What to work on:
Word for word, set down the entries below.
+++++
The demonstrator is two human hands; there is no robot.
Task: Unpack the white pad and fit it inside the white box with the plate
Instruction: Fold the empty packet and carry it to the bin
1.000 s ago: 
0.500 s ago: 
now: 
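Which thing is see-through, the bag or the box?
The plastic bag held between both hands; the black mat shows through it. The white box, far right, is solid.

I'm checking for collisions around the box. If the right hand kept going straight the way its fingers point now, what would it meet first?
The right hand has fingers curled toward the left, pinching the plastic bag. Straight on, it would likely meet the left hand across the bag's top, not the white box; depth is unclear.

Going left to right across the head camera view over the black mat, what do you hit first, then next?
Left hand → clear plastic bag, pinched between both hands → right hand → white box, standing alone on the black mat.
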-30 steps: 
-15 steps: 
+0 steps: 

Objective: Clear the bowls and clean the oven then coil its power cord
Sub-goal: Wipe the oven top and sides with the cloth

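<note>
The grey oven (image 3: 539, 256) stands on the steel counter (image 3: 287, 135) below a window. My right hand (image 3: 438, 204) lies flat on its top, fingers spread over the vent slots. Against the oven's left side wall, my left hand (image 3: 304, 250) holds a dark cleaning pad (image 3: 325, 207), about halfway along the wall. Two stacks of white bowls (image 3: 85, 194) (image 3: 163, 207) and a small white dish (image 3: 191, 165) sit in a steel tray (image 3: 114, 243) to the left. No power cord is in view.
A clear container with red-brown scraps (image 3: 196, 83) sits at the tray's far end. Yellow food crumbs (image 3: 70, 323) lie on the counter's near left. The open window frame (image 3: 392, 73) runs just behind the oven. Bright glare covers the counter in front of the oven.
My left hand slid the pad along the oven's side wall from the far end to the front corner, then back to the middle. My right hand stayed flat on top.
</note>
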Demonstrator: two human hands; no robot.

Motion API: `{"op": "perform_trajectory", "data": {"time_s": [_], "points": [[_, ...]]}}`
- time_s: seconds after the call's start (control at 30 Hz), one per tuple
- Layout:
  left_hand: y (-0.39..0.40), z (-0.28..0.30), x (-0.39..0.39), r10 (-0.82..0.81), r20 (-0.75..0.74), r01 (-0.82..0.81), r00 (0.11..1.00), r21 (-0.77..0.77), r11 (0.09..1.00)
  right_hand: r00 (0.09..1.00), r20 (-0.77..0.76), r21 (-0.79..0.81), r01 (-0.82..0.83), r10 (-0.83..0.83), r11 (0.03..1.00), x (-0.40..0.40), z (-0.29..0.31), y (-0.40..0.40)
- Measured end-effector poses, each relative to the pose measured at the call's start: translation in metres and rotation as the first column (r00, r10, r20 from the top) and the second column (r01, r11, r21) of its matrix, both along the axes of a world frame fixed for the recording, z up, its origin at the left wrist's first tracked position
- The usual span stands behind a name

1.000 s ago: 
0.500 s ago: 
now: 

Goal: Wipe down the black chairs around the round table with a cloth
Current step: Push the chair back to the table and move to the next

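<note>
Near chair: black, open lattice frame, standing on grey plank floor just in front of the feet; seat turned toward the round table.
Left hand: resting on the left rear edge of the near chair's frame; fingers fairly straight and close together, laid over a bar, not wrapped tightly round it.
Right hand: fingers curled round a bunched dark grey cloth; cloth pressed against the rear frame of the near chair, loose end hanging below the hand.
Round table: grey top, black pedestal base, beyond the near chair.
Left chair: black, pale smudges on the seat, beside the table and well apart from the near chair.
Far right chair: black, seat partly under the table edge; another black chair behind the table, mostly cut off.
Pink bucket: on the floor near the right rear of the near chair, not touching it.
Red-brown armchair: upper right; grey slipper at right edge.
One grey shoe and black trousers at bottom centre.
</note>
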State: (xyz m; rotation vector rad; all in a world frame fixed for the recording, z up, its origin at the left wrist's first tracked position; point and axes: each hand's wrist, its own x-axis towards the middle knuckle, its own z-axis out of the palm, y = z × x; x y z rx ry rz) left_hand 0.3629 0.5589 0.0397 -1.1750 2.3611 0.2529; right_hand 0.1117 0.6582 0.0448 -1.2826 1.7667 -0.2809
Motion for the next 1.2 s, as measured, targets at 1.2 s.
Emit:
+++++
Final answer:
The demonstrator is two human hands; there is no robot.
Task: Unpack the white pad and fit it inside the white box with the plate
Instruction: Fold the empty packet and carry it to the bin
1.000 s ago: 
0.500 s ago: 
now: 
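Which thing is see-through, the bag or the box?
The plastic bag held between both hands; the black mat shows through it. The white box, far right, is solid.

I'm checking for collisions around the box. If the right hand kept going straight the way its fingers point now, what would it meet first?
The right hand has fingers curled toward the left, pinching the plastic bag. Straight on, it would likely meet the left hand across the bag's top, not the white box; depth is unclear.

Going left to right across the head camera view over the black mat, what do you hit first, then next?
Left hand → clear plastic bag, pinched between both hands → right hand → white box, standing alone on the black mat.
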-30 steps: 
-15 steps: 
+0 steps: 

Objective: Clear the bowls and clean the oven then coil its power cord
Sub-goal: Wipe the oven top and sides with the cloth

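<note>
The grey oven (image 3: 539, 256) stands on the steel counter (image 3: 287, 135) below a window. My right hand (image 3: 438, 204) lies flat on its top, fingers spread over the vent slots. Against the oven's left side wall, my left hand (image 3: 304, 250) holds a dark cleaning pad (image 3: 325, 207), about halfway along the wall. Two stacks of white bowls (image 3: 85, 194) (image 3: 163, 207) and a small white dish (image 3: 191, 165) sit in a steel tray (image 3: 114, 243) to the left. No power cord is in view.
A clear container with red-brown scraps (image 3: 196, 83) sits at the tray's far end. Yellow food crumbs (image 3: 70, 323) lie on the counter's near left. The open window frame (image 3: 392, 73) runs just behind the oven. Bright glare covers the counter in front of the oven.
My left hand slid the pad along the oven's side wall from the far end to the front corner, then back to the middle. My right hand stayed flat on top.
</note>
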Demonstrator: two human hands; no robot.

Motion API: `{"op": "perform_trajectory", "data": {"time_s": [_], "points": [[_, ...]]}}`
- time_s: seconds after the call's start (control at 30 Hz), one per tuple
- Layout:
  left_hand: y (-0.39..0.40), z (-0.28..0.30), x (-0.39..0.39), r10 (-0.82..0.81), r20 (-0.75..0.74), r01 (-0.82..0.81), r00 (0.11..1.00), r21 (-0.77..0.77), r11 (0.09..1.00)
  right_hand: r00 (0.09..1.00), r20 (-0.77..0.76), r21 (-0.79..0.81), r01 (-0.82..0.83), r10 (-0.83..0.83), r11 (0.03..1.00), x (-0.40..0.40), z (-0.29..0.31), y (-0.40..0.40)
- Measured end-effector poses, each relative to the pose measured at the call's start: translation in metres and rotation as the first column (r00, r10, r20 from the top) and the second column (r01, r11, r21) of its matrix, both along the axes of a world frame fixed for the recording, z up, its origin at the left wrist's first tracked position
- The usual span stands behind a name

1.000 s ago: 
0.500 s ago: 
now: 

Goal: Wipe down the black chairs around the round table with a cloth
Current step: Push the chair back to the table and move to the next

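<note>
Near chair: black, open lattice frame, standing on grey plank floor just in front of the feet; seat turned toward the round table.
Left hand: resting on the left rear edge of the near chair's frame; fingers fairly straight and close together, laid over a bar, not wrapped tightly round it.
Right hand: fingers curled round a bunched dark grey cloth; cloth pressed against the rear frame of the near chair, loose end hanging below the hand.
Round table: grey top, black pedestal base, beyond the near chair.
Left chair: black, pale smudges on the seat, beside the table and well apart from the near chair.
Far right chair: black, seat partly under the table edge; another black chair behind the table, mostly cut off.
Pink bucket: on the floor near the right rear of the near chair, not touching it.
Red-brown armchair: upper right; grey slipper at right edge.
One grey shoe and black trousers at bottom centre.
</note>
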State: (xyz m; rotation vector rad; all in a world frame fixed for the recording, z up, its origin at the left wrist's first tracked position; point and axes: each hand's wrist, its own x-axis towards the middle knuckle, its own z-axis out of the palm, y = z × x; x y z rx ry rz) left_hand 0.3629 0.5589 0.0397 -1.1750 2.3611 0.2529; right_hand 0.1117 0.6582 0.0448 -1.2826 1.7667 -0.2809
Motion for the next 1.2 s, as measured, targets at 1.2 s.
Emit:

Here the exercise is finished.